Como el poder del Gobierno central depende de esas fuerzas, el límite de la transigencia se estira hasta la estupidez.


La nación aún no ha salido de su perplejidad ante la última propuesta de los separatistas gallegos: alterar la hora en Galicia para que esta comunidad cuente una hora menos que el resto de España. Pero lo más revelador del episodio –y lo consignamos aquí porque ha pasado casi desapercibido– no es tanto la extravagancia separatista como la reacción del Partido Socialista, expresada por boca de José Blanco: primero, a bote pronto, descalificó la propuesta como “una chorrada” (sic); pero acto seguido, tras rápida reflexión, valoró la posibilidad de estudiar la propuesta si coadyuvara al ahorro energético.
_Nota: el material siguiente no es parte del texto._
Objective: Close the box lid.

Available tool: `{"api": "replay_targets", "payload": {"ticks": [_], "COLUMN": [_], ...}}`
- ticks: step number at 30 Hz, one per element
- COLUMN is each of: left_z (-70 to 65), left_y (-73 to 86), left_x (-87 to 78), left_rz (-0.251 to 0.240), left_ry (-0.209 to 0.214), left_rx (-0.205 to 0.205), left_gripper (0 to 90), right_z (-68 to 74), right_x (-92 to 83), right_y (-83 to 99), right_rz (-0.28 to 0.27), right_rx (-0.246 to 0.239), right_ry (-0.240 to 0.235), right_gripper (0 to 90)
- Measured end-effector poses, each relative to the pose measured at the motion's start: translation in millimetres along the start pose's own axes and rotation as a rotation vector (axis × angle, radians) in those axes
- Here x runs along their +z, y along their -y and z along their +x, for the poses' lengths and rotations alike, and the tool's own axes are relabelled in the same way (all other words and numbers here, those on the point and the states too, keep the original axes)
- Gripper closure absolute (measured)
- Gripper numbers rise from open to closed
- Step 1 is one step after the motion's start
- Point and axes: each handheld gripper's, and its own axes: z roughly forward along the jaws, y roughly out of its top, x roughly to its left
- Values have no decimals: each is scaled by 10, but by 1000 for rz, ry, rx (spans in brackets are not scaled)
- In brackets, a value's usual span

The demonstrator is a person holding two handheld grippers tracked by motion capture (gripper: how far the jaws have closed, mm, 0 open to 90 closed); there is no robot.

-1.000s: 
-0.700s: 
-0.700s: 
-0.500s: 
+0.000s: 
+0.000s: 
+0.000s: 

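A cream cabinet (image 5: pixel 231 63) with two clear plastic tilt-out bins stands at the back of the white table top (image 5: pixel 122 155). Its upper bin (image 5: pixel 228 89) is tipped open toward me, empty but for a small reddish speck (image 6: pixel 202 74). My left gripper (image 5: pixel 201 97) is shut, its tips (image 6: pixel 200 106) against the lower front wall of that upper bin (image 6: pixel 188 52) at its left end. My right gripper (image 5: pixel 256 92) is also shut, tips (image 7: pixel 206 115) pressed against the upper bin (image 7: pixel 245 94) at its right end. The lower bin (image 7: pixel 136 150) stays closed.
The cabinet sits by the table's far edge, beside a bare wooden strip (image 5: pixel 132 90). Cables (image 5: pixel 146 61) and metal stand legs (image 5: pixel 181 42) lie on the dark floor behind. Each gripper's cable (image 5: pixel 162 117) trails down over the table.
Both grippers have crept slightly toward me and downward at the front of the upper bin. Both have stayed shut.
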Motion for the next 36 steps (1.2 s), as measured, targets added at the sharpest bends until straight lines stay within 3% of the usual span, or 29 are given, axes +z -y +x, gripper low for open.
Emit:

Qué atento, don José.

Quiere decirse que Blanco sabe perfectamente que lo de la “hora gallega” es una chorrada, pero como el poder en Galicia depende de quienes han propuesto el disparate, los socialistas quedan obligados a tomarla en consideración. Extiéndase el mismo modelo al ámbito catalán o incluso al nacional: nadie ignora que las reclamaciones nacionalistas son demenciales, pero como el poder del Gobierno central depende de esas fuerzas, el límite de la transigencia se estira hasta la estupidez, incluso cuando las ocurrencias separatistas parecen sacadas de alguna vieja novela de Vizcaíno Casas. Y en eso se resume la enfermedad que hoy aqueja a la nación española.